| Exercise goal |
The response must consist of the lines below from the one with "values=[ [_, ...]" through the one with "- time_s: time", exactly as they appear and with both ends kept.

| Input data |

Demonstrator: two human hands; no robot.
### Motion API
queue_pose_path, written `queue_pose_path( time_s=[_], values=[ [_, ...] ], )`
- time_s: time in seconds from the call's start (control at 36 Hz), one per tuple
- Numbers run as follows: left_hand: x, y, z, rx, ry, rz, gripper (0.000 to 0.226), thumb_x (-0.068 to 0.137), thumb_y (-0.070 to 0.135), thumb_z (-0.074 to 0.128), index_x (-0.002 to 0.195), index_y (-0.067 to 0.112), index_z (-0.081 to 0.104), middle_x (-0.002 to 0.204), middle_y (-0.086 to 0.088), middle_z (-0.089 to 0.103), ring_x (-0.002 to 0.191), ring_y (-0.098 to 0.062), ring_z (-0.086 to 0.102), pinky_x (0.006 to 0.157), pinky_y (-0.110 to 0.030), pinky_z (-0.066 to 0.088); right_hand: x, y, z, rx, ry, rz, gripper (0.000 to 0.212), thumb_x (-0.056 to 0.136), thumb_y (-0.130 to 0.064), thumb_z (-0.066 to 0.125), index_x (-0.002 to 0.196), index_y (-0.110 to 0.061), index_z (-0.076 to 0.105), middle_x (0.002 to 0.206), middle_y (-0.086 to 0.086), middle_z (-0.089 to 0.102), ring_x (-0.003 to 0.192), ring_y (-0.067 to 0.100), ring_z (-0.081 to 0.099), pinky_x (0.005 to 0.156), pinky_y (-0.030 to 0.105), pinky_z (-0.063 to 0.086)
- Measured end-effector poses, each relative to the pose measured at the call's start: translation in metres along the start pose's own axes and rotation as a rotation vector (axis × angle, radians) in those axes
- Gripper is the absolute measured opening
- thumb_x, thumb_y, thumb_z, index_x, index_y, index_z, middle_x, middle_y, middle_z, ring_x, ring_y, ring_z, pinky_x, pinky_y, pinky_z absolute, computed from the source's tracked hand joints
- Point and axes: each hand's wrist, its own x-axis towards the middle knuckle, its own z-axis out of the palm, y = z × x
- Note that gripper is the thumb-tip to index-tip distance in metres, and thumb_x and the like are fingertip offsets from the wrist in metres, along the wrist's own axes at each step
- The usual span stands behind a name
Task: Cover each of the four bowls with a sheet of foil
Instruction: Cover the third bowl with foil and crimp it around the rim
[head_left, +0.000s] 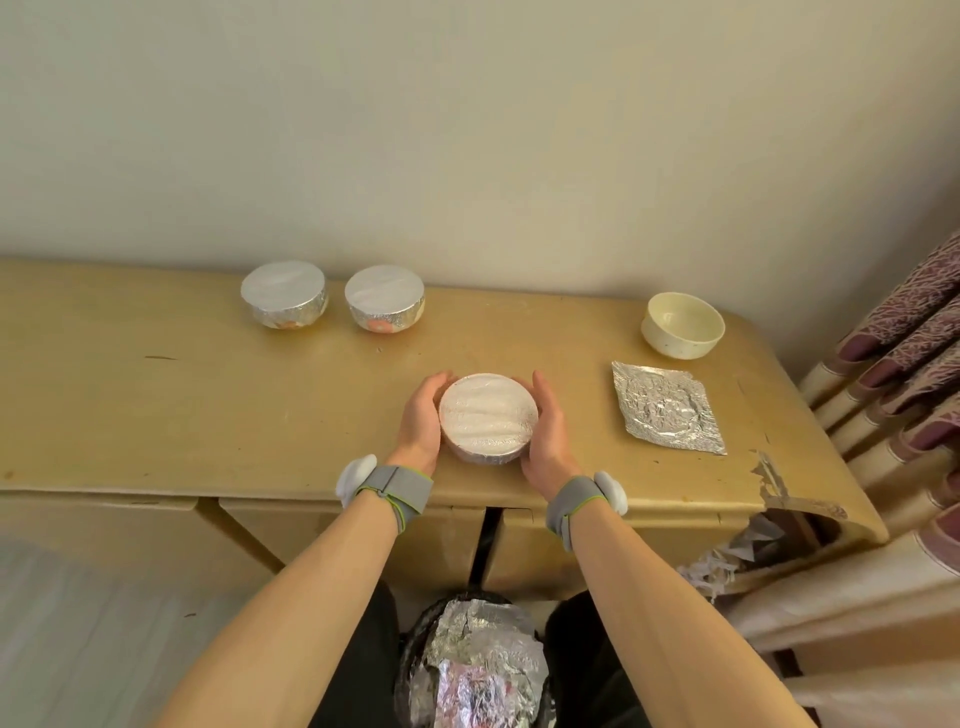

| Answer box |
queue_pose_path, written `queue_pose_path( time_s=[_], values=[ [_, ...] ], )`
- time_s: time in seconds from the call's start (control at 36 Hz), one per tuple

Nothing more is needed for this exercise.